### [EXERCISE REQUIREMENTS]
The answer is to be the full listing, unchanged in every line.

-------

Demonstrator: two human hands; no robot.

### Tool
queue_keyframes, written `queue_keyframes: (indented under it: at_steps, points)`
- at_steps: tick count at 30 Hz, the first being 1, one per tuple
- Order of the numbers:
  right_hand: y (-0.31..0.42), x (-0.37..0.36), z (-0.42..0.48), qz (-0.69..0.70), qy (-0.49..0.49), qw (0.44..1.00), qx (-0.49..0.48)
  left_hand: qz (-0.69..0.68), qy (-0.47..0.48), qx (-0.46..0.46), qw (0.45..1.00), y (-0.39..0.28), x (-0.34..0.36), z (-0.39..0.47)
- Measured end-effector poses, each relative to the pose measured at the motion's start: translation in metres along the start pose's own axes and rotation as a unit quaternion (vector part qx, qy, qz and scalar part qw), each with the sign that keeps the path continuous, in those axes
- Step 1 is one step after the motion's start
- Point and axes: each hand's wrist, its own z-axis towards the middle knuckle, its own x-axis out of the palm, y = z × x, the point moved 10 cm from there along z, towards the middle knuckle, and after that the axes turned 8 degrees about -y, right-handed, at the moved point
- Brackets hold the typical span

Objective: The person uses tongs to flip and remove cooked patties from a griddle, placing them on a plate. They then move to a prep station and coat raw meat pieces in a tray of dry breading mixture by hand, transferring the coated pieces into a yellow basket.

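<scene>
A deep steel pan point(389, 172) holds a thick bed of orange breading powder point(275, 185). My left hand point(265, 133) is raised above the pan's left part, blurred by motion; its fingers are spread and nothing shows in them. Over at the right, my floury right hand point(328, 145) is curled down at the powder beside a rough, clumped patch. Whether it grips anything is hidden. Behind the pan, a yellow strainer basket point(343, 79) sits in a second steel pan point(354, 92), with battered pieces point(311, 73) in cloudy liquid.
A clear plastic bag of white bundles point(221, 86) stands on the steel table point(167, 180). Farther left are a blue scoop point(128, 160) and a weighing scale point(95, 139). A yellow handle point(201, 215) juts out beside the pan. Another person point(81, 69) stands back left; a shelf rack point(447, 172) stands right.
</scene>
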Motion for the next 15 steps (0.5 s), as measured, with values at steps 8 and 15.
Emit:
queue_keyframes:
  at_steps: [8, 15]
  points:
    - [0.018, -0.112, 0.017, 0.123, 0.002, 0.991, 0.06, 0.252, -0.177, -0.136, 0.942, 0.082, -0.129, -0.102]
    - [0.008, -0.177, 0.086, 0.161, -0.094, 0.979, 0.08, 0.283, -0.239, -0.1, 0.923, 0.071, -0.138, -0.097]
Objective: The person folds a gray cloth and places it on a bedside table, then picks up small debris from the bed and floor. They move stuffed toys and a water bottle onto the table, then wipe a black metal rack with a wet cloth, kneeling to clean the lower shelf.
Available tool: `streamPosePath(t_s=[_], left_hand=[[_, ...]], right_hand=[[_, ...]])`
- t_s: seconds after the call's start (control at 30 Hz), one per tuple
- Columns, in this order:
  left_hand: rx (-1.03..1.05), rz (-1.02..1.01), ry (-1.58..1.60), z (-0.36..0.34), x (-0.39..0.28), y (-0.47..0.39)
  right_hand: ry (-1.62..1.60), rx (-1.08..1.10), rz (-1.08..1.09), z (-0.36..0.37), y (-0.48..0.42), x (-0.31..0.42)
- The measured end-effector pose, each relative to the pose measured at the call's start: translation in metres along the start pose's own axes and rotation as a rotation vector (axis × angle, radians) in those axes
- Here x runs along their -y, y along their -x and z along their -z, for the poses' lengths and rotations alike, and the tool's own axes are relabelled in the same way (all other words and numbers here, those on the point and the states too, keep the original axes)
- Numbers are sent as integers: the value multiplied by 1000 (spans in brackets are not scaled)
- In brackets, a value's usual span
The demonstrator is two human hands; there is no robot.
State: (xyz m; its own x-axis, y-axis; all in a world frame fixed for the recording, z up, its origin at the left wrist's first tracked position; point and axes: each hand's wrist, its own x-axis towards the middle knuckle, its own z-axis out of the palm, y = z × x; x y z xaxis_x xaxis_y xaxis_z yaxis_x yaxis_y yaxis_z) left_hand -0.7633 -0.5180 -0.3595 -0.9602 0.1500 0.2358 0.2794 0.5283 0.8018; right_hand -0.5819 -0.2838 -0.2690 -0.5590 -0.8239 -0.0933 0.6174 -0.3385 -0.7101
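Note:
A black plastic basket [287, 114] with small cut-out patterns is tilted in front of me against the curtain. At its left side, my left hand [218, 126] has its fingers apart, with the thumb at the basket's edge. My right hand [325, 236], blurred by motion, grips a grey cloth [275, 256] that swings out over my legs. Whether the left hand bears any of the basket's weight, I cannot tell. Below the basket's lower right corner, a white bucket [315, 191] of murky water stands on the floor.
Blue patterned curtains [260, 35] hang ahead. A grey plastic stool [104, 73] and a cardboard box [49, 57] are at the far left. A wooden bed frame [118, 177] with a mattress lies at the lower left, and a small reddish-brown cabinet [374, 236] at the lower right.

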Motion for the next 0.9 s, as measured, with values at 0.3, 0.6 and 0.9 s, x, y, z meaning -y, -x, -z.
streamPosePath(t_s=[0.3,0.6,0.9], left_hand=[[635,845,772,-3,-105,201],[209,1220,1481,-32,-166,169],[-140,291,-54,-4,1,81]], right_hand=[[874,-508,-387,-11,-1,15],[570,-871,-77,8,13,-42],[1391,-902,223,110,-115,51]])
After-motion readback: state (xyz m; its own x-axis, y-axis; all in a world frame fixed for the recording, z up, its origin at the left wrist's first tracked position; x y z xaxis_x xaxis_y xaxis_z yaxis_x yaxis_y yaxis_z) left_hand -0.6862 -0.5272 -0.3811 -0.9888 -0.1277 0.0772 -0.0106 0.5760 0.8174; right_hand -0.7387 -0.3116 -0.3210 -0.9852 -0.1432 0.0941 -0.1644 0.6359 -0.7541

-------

### [PROBLEM SOLUTION]
Demonstrator: two human hands; no robot.

### Tool
queue_keyframes, written `queue_keyframes: (indented under it: at_steps, points)`
- at_steps: tick count at 30 Hz, the first being 1, one per tuple
- Order of the numbers:
  right_hand: y (-0.31..0.42), x (-0.37..0.36), z (-0.42..0.48), qz (-0.69..0.70), qy (-0.49..0.49), qw (0.44..1.00), qx (-0.49..0.48)
  left_hand: qz (-0.69..0.68), qy (-0.47..0.48), qx (-0.46..0.46), qw (0.45..1.00), y (-0.39..0.28), x (-0.34..0.36), z (-0.39..0.47)
- Measured end-effector poses, each relative to the pose measured at the motion's start: translation in metres along the start pose's own axes and rotation as a unit quaternion (vector part qx, qy, qz and scalar part qw), each with the sign that keeps the path continuous, in those axes
- Step 1 is one step after the motion's start
- Point and axes: each hand's wrist, its own z-axis towards the middle knuckle, its own x-axis out of the palm, y = z × x, the point moved 10 cm from there along z, towards the middle knuckle, and after that the axes turned 8 degrees about -y, right-handed, at the moved point
- Brackets hold the typical span

Objective: The person uses tongs to flip and remove cooked patties from a griddle, placing them on a plate. They then move to a prep station and coat raw meat pieces in a tray of dry breading mixture by hand, transferring the coated pieces into a yellow basket.

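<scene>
A deep steel pan point(389, 172) holds a thick bed of orange breading powder point(275, 185). My left hand point(265, 133) is raised above the pan's left part, blurred by motion; its fingers are spread and nothing shows in them. Over at the right, my floury right hand point(328, 145) is curled down at the powder beside a rough, clumped patch. Whether it grips anything is hidden. Behind the pan, a yellow strainer basket point(343, 79) sits in a second steel pan point(354, 92), with battered pieces point(311, 73) in cloudy liquid.
A clear plastic bag of white bundles point(221, 86) stands on the steel table point(167, 180). Farther left are a blue scoop point(128, 160) and a weighing scale point(95, 139). A yellow handle point(201, 215) juts out beside the pan. Another person point(81, 69) stands back left; a shelf rack point(447, 172) stands right.
</scene>
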Motion for the next 15 steps (0.5 s), as measured, with values at steps 8 and 15.
Emit:
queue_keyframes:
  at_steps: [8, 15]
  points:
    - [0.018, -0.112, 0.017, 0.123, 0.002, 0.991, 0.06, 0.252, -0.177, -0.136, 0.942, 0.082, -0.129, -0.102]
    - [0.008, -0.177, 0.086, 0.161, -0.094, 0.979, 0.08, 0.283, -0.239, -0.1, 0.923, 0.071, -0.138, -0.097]
Objective: The person folds a gray cloth and places it on a bedside table, then picks up small debris from the bed and floor. They move stuffed toys and a water bottle onto the table, then wipe a black metal rack with a wet cloth, kneeling to clean the lower shelf.
Available tool: `streamPosePath(t_s=[_], left_hand=[[_, ...]], right_hand=[[_, ...]])`
- t_s: seconds after the call's start (control at 30 Hz), one per tuple
- Columns, in this order:
  left_hand: rx (-1.03..1.05), rz (-1.02..1.01), ry (-1.58..1.60), z (-0.36..0.34), x (-0.39..0.28), y (-0.47..0.39)
  right_hand: ry (-1.62..1.60), rx (-1.08..1.10), rz (-1.08..1.09), z (-0.36..0.37), y (-0.48..0.42), x (-0.31..0.42)
- The measured end-effector pose, each relative to the pose measured at the call's start: translation in metres along the start pose's own axes and rotation as a rotation vector (axis × angle, radians) in those axes
- Here x runs along their -y, y along their -x and z along their -z, for the poses' lengths and rotations alike, and the tool's own axes are relabelled in the same way (all other words and numbers here, those on the point and the states too, keep the original axes)
- Numbers are sent as integers: the value multiplied by 1000 (spans in brackets are not scaled)
- In brackets, a value's usual span
The demonstrator is two human hands; there is no robot.
State: (xyz m; its own x-axis, y-axis; all in a world frame fixed for the recording, z up, its origin at the left wrist's first tracked position; point and axes: each hand's wrist, its own x-axis towards the middle knuckle, its own z-axis out of the palm, y = z × x; x y z xaxis_x xaxis_y xaxis_z yaxis_x yaxis_y yaxis_z) left_hand -0.7633 -0.5180 -0.3595 -0.9602 0.1500 0.2358 0.2794 0.5283 0.8018; right_hand -0.5819 -0.2838 -0.2690 -0.5590 -0.8239 -0.0933 0.6174 -0.3385 -0.7101
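Note:
A black plastic basket [287, 114] with small cut-out patterns is tilted in front of me against the curtain. At its left side, my left hand [218, 126] has its fingers apart, with the thumb at the basket's edge. My right hand [325, 236], blurred by motion, grips a grey cloth [275, 256] that swings out over my legs. Whether the left hand bears any of the basket's weight, I cannot tell. Below the basket's lower right corner, a white bucket [315, 191] of murky water stands on the floor.
Blue patterned curtains [260, 35] hang ahead. A grey plastic stool [104, 73] and a cardboard box [49, 57] are at the far left. A wooden bed frame [118, 177] with a mattress lies at the lower left, and a small reddish-brown cabinet [374, 236] at the lower right.
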
Motion for the next 0.9 s, as measured, with values at 0.3, 0.6 and 0.9 s, x, y, z meaning -y, -x, -z.
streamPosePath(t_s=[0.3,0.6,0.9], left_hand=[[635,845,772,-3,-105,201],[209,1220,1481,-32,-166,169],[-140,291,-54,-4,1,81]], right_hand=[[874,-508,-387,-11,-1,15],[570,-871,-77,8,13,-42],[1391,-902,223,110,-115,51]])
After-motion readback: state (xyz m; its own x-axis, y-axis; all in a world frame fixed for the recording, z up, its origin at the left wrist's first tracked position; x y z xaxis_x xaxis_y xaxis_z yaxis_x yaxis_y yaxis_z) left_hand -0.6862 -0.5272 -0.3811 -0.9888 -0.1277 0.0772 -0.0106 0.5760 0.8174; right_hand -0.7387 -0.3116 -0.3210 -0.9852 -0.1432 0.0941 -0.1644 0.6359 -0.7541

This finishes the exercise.